◆ **Data section**:
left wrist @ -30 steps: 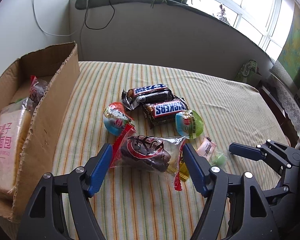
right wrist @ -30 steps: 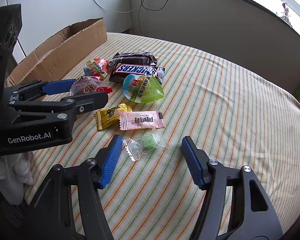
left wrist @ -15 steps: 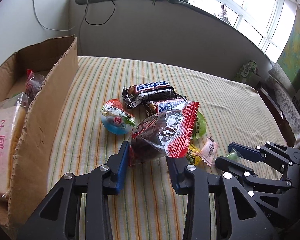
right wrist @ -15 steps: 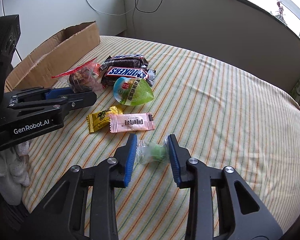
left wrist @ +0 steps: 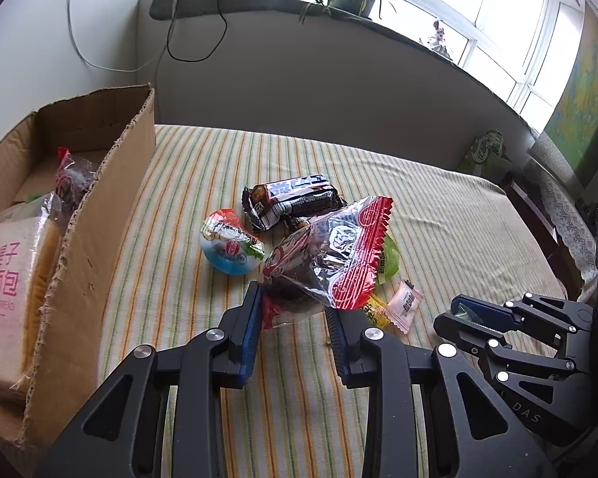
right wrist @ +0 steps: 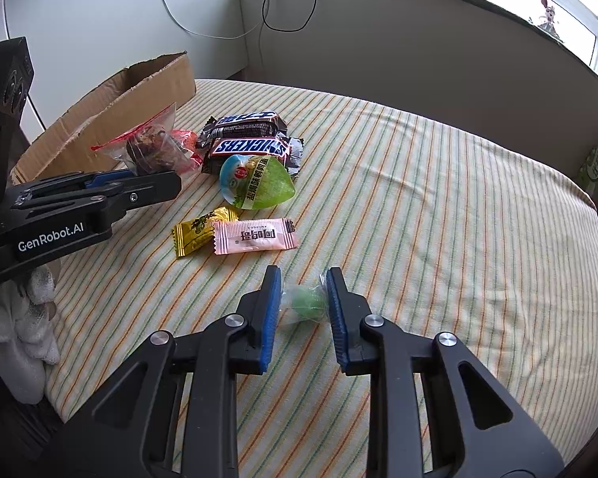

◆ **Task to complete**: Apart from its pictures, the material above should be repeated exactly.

◆ **Task output**:
left wrist @ -30 steps: 
right wrist @ -30 steps: 
left wrist @ -15 steps: 
right wrist @ -15 steps: 
left wrist @ +0 steps: 
right wrist @ +0 steps: 

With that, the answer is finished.